Friday 24 May 2013

WHAT THE PAPERS SAID



This is a bit overdue, but... better late than never, eh...?

I was away on the day Neil Armstrong died... which always feels a little bit weird when a big news story breaks, or at least one that strikes a chord with me, and I want to know more about it without having to spend large chunks of my supposed break sitting in front of a TV set or screen trying to find out more about what has happened.

I was also otherwise distracted on the day he was laid to rest, perhaps rather fittingly on a day ending in the appearance of those proverbially rare events, a “Blue Moon” which a happens, of course, er, once in a...

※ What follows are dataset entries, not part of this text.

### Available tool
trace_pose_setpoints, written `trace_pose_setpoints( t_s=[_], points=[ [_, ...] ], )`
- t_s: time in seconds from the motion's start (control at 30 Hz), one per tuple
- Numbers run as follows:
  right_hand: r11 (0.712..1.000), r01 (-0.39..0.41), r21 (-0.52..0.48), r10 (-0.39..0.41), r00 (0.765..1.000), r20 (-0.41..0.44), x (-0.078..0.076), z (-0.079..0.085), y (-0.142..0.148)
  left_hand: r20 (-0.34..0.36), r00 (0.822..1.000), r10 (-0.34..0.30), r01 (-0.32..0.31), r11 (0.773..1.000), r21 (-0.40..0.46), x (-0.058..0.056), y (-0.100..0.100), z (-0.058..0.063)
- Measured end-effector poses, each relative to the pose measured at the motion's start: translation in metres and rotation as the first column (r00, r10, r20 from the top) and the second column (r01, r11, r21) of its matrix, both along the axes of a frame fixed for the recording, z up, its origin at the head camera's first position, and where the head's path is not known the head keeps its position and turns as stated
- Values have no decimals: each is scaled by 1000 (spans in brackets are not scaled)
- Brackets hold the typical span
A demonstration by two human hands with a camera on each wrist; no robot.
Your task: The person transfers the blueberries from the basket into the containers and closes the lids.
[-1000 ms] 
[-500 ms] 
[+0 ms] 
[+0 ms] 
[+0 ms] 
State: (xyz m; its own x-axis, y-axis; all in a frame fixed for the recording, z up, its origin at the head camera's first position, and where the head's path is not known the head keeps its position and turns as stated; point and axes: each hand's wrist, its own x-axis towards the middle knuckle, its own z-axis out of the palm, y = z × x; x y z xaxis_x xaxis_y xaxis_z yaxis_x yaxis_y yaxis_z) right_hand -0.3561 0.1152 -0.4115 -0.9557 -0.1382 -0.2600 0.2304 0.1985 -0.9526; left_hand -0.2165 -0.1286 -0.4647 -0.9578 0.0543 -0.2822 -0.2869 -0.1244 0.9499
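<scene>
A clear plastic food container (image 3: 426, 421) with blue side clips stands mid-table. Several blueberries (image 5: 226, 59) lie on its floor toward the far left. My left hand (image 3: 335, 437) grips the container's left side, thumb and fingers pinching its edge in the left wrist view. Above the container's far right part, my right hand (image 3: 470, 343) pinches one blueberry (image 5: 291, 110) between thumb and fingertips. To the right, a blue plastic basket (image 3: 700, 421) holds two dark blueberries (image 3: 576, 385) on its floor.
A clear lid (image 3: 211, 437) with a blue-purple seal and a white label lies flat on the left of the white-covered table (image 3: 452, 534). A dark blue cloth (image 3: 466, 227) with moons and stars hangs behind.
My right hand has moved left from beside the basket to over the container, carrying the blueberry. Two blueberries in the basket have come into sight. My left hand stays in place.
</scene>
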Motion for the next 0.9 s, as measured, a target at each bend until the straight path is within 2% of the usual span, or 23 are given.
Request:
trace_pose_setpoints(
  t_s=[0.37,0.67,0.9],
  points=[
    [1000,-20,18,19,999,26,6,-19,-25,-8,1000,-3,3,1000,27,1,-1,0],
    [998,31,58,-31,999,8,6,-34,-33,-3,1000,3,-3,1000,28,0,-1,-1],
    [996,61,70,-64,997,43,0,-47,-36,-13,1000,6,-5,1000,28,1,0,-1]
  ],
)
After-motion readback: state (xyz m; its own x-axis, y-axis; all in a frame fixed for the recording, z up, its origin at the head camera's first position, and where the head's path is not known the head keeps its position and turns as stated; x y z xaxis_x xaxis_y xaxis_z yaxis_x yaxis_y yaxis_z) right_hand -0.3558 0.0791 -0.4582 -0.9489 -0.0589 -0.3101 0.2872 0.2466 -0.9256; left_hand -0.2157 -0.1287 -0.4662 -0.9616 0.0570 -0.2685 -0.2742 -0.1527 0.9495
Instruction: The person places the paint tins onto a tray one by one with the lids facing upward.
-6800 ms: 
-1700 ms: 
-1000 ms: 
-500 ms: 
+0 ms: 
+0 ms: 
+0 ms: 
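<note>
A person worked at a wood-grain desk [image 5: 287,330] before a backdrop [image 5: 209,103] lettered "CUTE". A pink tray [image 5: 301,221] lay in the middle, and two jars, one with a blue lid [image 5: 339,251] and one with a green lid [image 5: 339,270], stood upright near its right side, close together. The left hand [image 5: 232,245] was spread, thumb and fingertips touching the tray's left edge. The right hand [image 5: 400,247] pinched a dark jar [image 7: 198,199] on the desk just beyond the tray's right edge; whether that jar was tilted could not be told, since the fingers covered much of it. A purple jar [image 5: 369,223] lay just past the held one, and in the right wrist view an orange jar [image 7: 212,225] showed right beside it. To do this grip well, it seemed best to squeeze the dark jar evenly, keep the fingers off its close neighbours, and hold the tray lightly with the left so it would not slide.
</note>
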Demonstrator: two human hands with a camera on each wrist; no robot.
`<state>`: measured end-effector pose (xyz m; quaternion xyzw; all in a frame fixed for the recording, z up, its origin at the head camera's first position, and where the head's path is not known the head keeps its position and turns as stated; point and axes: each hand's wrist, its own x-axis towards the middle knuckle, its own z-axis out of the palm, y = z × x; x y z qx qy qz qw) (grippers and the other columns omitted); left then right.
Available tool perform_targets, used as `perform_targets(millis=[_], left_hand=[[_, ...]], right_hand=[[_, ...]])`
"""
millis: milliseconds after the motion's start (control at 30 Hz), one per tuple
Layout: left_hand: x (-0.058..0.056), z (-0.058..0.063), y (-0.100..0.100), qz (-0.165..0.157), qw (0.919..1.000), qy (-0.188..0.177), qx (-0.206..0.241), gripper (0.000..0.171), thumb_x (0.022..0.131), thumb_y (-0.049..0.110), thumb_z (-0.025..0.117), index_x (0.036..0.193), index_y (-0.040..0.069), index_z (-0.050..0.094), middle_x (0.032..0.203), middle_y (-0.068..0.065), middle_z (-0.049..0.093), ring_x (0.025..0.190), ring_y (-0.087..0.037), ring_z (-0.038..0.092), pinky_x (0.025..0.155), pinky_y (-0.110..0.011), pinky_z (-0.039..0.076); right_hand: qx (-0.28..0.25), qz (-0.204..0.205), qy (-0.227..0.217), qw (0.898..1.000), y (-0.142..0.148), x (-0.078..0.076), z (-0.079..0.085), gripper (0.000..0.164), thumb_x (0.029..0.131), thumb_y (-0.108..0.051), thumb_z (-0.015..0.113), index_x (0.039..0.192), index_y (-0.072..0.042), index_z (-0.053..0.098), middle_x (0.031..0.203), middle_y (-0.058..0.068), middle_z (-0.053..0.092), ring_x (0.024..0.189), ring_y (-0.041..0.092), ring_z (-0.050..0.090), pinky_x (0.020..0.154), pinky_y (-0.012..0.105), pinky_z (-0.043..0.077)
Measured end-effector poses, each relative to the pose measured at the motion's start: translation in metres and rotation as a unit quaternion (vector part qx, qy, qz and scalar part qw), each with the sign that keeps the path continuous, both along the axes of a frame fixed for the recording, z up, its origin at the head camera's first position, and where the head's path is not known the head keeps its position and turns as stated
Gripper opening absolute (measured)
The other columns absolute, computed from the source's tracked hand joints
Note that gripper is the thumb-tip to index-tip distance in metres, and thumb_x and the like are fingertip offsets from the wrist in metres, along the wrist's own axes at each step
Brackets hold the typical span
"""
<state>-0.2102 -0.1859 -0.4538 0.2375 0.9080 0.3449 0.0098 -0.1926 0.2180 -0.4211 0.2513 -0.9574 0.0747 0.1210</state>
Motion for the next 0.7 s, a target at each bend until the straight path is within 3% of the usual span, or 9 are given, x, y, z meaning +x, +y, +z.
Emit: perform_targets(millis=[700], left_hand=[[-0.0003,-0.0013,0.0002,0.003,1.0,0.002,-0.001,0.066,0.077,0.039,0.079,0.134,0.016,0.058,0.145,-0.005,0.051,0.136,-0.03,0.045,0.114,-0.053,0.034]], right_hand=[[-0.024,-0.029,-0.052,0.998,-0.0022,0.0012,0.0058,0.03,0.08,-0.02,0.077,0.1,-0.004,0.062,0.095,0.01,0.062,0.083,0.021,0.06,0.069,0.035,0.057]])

Anyway, having found out the news by happening to notice a headline on an active computer which I just happened to glance across the room at over breakfast, I managed to “borrow” a TV set and catch up on the story via the still rather wonderful means of “Teletext” which still staggers along as an information source, albeit in its new and slightly less fun new digital format, despite all of the other, newer and far more exciting methods now available.

Anyway, later on that Sunday, because it was one of those exceedingly rare sunshiny days of last summer, we all went for a bit of a stroll, followed, rather naturally (and, because it was such a nice day), by a trip to the pub (which was a rather pleasant something, incidentally, I felt as if I hadn’t done in years…). As we walked into the pub, there was a pile of Sunday Newspapers spread out for the use of customers and I noticed a distinct lack of emphasis on the story of our lost man on the moon which was of course in direct contrast to the massive headlines which accompanied that historic landing 43 years earlier.

Still, because of my interest in all things moon-landing related, I was “allowed” to read the two-page article inside the dreaded “Mail on Sunday” just so long as I promised that I wouldn’t make a habit of it or, indeed, read any more of it. After all, I am getting to an age where exposure to such extreme and right-leaning ideas might just begin to rub off on me if I’m not too careful.

So I found myself thinking about humanity’s trips to the moon, and found myself feeling all rather melancholy, and not simply because of the loss of one of those great pioneers, but also a little because of what we’ve collectively lost in terms of our ambitions to explore and look beyond this little blue world we live upon, and the limitations we set ourselves as we stare at our little screens instead of embracing the big wide universe beyond our tiny little obsessions of telly and footy and celebrity and wealth and war...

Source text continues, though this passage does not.